In Memory of Partha Niyogi
I first met Partha during his job interview with the Computer Science department and was immediately struck by his thoughtfulness, this quiet, soft-spoken, understated in-depth knowledge in so many fields. Not your typical flashy MIT AI character. I was very excited about recruiting him and delighted when he agreed to come to the CS department. Several months after his arrival it became clear to me that offering him a position in the Statistics Department, as well, would help create important bridges between Machine Learning--his field of research and more traditional Statistics. In the Statistics Department we all came to appreciate his special qualities, his deep insights and measured judgments, especially regarding hiring and promotion.
In our building, Eckhart Hall, the office doors are closed and locked for security reasons. In Statistics we have a curious system whereby full time faculty all carry a master key, thus saving each other the effort to get up and open the door. So when someone knocks you know it isn't faculty and its most likely a student. But students knock timidly. So whenever I heard a loud double rap--I knew it was Partha. He'd walk right in with his question of the day...
Perhaps the greatest thing about Partha was his ability to ask questions, and what is more important in scientific inquiry than coming up with good questions? Partha questioned everything, including his own work. He posed hard pointed questions. He really wanted to get to the root of things. For example in his early work in Speech Recognition he made use of Support Vector Machines, a classification method that became popular during the 90's that consisted of a modification of penalized regression with a data term more suitable for classification. But I remember Partha repeatedly wondering if this modification was really needed. Did it really make a difference if one used a quadratic loss or a hinge loss? And in much of his subsequent beautiful work on manifold learning he consistently compared the two, and I suspect his skepticism was justified. Partha also questioned the dominant HMM paradigm in speech recognition, he questioned whether we really need language level models to disambiguate the acoustic signal, or have we all simply been using the wrong processing of this signal. Partha's thinking on problems in AI was always motivated by observations on human perception. He would often dwell on how much background noise and clutter there is in a typical environment in which we listen to speech, and how sensitive existing speech recognition algorithms are to such noise. He would emphasize how adaptable and invariant human recognition is compared to machine algorithms. More than once he told me that he himself had never talked on the phone before his teenage years. That in no way affected his ability to understand speech on the phone once he did pick up the receiver. These conversations eventually led us to a joint project aimed at developing a more robust speech recognition algorithm. And true to his nature, Partha always questioned whether we had really achieved any progress?

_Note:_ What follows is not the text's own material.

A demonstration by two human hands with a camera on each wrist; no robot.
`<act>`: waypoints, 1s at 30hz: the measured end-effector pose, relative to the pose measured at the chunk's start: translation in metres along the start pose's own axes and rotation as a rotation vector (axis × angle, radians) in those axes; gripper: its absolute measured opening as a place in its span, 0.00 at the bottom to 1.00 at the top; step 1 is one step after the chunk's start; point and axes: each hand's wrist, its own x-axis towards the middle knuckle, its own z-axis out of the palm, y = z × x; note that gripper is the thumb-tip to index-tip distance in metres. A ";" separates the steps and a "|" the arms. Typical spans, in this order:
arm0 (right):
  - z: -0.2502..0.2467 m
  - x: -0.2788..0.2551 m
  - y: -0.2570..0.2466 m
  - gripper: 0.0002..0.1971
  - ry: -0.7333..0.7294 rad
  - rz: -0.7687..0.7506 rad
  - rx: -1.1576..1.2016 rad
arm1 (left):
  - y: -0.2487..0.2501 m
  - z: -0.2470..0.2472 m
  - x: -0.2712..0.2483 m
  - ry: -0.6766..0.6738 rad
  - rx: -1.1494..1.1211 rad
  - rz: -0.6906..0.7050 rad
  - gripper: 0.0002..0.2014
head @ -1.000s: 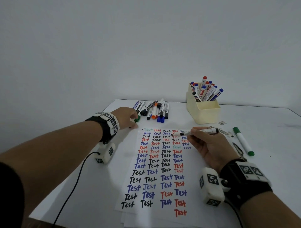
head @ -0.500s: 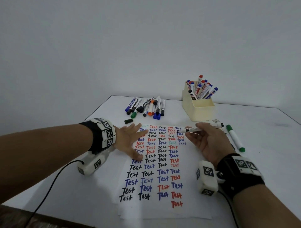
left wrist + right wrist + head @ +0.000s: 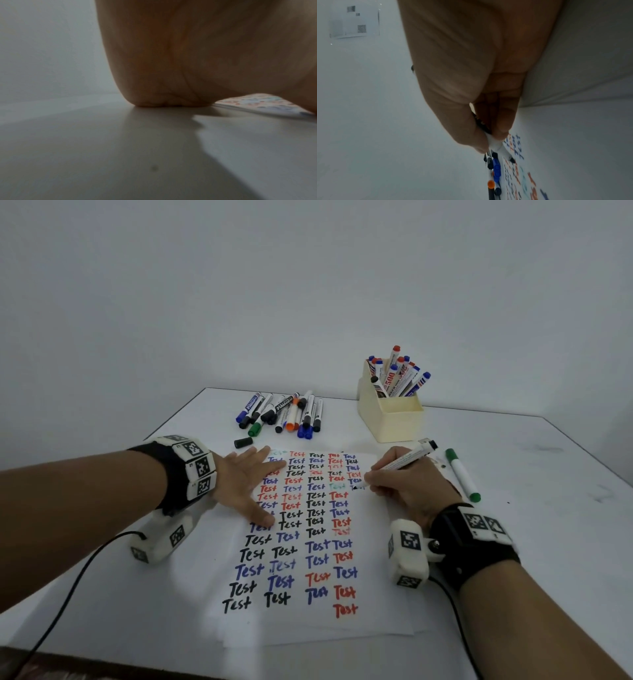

So when the double rap came I knew I was in for some tough questions, and, beyond that, a very long conversation covering a myriad of topics. Because, you see, the question of robustness of human perception, the question of how much high level knowledge is required to understand speech, is closely connected to the questions Chomsky asked with respect to language. And as someone who had studied language and linguistics, and had done his Ph.D. at MIT, Partha took Chomsky's theories very seriously. We spent quite a few meetings with Partha introducing me to Chomsky's theory of a universal grammar. And after the first conversation touching on Chomsky we discovered that we both shared a great deal of respect for him as a political and social thinker. So you can imagine a conversation that started with a pointed question on say mixture models for the speech signal, and evolved into a higher level conversation on robust speech recognition, could very well end up with a discussion on Chomsky's positions on the Middle East conflict or US foreign policy. Now keep in mind that whereas Partha was more of an afternoon person, I am an early morning person, and that double rap at 3PM meant that I may not get home until quite late. But I really couldn't resist. I couldn't resist the richness and breadth of the conversations Partha triggered and engaged me in. He was a real renaissance person, both in his scientific interests, contributing in his research to a very broad range of topics, all somehow connected to artificial or human intelligence. and beyond that in his cultural and social interests, from classical Indian music, to Indian history, to economic theory, and on and on. Partha's passing is a great loss for his family, for his friends, for his colleagues, for his students, for the Computer Science and Statistics Departments, and for the University as a whole. But his inquisitive spirit will stay on with us, the questions he asked will continue to intrigue us, and the methods he developed will surely help us in our attempts to find some answers.